● Directions: Some entries follow. Reproduce exactly the lines starting at the one with "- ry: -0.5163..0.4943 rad" and stopping after the one with "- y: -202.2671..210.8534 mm".

● Extracted records:
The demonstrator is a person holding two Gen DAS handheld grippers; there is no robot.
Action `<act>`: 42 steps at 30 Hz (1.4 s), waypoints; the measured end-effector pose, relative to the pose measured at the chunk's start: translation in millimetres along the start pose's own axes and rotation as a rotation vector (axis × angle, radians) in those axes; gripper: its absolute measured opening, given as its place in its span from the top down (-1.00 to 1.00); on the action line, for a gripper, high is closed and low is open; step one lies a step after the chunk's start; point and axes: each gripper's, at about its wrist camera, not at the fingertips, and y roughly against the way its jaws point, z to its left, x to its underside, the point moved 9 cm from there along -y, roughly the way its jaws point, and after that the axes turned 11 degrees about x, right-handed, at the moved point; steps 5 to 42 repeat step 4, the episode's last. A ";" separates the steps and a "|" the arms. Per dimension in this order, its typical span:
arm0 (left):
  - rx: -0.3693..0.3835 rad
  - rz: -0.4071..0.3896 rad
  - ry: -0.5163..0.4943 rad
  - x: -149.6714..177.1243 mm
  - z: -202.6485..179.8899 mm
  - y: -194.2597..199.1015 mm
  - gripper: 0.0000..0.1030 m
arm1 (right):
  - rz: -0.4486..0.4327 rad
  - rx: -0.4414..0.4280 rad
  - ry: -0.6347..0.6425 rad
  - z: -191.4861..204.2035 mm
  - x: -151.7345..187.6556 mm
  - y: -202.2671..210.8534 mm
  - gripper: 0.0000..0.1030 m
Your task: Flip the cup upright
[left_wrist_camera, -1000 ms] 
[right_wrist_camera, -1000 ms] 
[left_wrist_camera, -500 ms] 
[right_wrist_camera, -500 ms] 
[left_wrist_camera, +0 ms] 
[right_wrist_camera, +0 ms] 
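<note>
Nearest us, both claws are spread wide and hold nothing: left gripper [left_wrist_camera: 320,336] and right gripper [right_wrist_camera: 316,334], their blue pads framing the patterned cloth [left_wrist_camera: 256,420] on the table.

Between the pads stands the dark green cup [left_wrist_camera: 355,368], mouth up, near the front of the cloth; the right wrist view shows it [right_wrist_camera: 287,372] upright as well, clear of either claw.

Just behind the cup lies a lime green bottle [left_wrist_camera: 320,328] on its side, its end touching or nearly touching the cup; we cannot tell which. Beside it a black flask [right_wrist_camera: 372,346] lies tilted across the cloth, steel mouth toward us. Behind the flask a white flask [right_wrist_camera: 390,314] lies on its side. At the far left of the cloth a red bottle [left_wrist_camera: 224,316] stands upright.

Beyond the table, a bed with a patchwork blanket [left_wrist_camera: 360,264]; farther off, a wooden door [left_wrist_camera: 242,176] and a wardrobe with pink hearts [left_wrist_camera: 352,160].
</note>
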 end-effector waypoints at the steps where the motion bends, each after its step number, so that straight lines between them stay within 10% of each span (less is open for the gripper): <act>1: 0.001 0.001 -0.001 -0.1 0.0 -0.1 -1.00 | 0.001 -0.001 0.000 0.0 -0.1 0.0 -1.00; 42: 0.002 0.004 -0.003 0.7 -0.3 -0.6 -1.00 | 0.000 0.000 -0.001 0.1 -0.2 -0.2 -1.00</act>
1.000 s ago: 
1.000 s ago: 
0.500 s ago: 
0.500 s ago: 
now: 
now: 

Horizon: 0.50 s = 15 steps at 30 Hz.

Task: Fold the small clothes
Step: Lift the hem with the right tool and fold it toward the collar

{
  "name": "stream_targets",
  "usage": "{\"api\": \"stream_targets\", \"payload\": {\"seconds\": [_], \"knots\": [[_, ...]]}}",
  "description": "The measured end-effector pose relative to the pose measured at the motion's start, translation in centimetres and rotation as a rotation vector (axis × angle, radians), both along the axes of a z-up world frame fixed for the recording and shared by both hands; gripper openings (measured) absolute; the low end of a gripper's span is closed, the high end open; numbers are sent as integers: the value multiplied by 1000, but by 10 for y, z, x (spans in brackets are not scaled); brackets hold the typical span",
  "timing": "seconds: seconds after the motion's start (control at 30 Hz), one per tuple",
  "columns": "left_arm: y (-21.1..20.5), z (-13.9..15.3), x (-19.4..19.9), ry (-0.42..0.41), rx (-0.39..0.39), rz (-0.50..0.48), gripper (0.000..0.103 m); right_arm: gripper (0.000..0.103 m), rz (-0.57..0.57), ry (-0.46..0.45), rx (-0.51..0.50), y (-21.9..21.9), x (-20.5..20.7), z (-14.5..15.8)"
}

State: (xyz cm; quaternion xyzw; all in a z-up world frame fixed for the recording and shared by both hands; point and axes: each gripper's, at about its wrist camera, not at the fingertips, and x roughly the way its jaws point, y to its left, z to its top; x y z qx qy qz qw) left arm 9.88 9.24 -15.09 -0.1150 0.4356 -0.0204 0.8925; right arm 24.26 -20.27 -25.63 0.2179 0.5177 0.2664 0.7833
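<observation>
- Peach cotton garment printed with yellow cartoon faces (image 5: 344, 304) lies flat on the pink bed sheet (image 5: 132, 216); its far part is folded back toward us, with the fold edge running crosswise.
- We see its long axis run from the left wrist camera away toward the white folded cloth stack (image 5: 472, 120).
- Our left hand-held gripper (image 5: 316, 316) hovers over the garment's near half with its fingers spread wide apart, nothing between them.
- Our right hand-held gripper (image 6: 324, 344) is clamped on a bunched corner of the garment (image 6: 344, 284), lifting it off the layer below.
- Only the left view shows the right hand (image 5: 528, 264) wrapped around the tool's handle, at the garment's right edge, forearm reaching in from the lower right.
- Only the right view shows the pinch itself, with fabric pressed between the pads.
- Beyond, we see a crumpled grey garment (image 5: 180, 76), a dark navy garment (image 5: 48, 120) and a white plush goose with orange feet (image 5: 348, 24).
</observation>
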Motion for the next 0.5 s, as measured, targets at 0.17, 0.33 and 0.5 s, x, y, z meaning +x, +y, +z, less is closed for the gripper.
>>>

● Answer:
  - ry: -0.5163..0.4943 rad
  - x: -149.6714..177.1243 mm
  - z: -202.6485..179.8899 mm
  - y: -194.2597..199.1015 mm
  - gripper: 0.0000..0.1030 m
arm1 (right):
  - rz: -0.4486..0.4327 rad
  - rx: -0.4414..0.4280 rad
  - ry: -0.6347..0.6425 rad
  - z: -191.4861..204.2035 mm
  - x: -151.7345..187.6556 mm
  - y: -202.2671..210.8534 mm

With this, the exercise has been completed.